DIRECTIONS FOR THIS TASK: Where a line in the records below contains the string "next", tally it; give only the final number.

GIVEN DATA:

[Start of section]

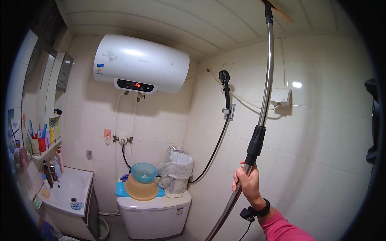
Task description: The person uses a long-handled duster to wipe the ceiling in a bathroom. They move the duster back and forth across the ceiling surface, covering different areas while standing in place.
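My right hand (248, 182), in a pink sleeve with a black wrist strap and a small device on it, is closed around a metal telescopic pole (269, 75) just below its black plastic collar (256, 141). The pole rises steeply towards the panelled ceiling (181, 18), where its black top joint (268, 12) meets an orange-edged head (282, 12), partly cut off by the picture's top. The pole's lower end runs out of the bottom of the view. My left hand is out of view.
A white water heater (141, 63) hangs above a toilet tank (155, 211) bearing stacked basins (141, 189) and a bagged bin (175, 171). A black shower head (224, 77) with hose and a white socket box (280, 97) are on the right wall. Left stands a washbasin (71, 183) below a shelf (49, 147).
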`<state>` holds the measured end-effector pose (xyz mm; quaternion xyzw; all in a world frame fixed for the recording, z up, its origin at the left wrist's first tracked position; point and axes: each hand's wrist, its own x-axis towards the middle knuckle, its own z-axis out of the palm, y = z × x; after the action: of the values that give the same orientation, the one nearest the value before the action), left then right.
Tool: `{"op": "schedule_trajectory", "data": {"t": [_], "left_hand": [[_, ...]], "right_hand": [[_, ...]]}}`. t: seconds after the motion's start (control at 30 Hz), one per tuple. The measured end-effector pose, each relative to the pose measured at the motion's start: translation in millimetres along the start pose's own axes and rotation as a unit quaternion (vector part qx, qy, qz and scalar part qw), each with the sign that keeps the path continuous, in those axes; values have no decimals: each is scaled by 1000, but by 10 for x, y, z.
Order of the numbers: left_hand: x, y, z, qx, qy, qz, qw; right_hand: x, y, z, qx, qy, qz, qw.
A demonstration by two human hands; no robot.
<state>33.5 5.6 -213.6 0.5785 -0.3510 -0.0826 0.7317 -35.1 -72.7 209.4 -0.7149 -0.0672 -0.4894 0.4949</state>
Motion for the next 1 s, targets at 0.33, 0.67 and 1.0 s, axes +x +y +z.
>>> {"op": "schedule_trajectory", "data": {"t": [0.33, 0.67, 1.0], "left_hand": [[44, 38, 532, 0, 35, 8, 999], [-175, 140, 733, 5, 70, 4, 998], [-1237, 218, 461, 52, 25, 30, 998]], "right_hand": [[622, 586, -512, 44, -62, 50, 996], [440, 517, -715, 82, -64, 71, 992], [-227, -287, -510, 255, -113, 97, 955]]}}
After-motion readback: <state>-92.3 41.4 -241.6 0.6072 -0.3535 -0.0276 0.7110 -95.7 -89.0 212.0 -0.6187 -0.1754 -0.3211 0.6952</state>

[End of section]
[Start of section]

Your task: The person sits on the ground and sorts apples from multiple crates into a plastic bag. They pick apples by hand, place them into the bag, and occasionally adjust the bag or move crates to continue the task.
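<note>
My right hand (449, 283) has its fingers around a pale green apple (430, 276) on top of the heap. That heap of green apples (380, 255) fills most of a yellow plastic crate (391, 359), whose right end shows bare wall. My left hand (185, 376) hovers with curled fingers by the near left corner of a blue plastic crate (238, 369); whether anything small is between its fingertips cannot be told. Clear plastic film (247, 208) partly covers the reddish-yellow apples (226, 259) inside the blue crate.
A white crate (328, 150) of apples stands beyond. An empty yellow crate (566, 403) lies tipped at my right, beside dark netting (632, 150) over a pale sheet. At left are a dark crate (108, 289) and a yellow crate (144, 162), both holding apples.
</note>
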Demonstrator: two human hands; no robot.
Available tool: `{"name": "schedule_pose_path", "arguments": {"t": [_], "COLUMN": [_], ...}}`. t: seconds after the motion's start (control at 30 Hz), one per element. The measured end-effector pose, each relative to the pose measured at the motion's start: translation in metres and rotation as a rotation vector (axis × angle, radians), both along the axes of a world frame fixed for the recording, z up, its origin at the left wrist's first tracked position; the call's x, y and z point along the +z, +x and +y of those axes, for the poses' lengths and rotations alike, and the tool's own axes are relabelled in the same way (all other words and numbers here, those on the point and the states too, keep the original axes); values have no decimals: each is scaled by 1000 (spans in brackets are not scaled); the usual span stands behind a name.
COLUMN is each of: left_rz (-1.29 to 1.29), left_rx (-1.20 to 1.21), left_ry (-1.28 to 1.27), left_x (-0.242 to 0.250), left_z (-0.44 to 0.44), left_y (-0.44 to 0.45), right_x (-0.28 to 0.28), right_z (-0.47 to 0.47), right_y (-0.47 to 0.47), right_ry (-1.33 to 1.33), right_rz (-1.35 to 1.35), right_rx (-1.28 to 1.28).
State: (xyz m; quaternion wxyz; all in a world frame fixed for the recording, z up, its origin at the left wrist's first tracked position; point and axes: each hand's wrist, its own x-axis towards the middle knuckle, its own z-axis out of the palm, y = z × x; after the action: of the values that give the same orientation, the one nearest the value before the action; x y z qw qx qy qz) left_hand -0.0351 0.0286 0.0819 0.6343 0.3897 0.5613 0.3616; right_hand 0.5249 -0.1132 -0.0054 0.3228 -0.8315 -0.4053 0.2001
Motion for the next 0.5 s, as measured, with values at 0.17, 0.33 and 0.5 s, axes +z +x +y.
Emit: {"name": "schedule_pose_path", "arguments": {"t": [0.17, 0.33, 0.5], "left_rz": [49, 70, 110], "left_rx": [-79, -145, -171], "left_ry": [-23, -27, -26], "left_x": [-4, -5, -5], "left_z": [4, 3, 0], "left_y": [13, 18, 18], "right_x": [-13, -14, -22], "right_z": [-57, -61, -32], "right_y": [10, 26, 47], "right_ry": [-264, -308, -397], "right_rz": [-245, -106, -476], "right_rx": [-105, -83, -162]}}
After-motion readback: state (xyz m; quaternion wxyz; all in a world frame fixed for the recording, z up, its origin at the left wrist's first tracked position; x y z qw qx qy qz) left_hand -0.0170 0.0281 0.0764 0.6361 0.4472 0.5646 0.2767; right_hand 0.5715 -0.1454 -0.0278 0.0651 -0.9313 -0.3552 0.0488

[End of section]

WORKED SOLUTION: 2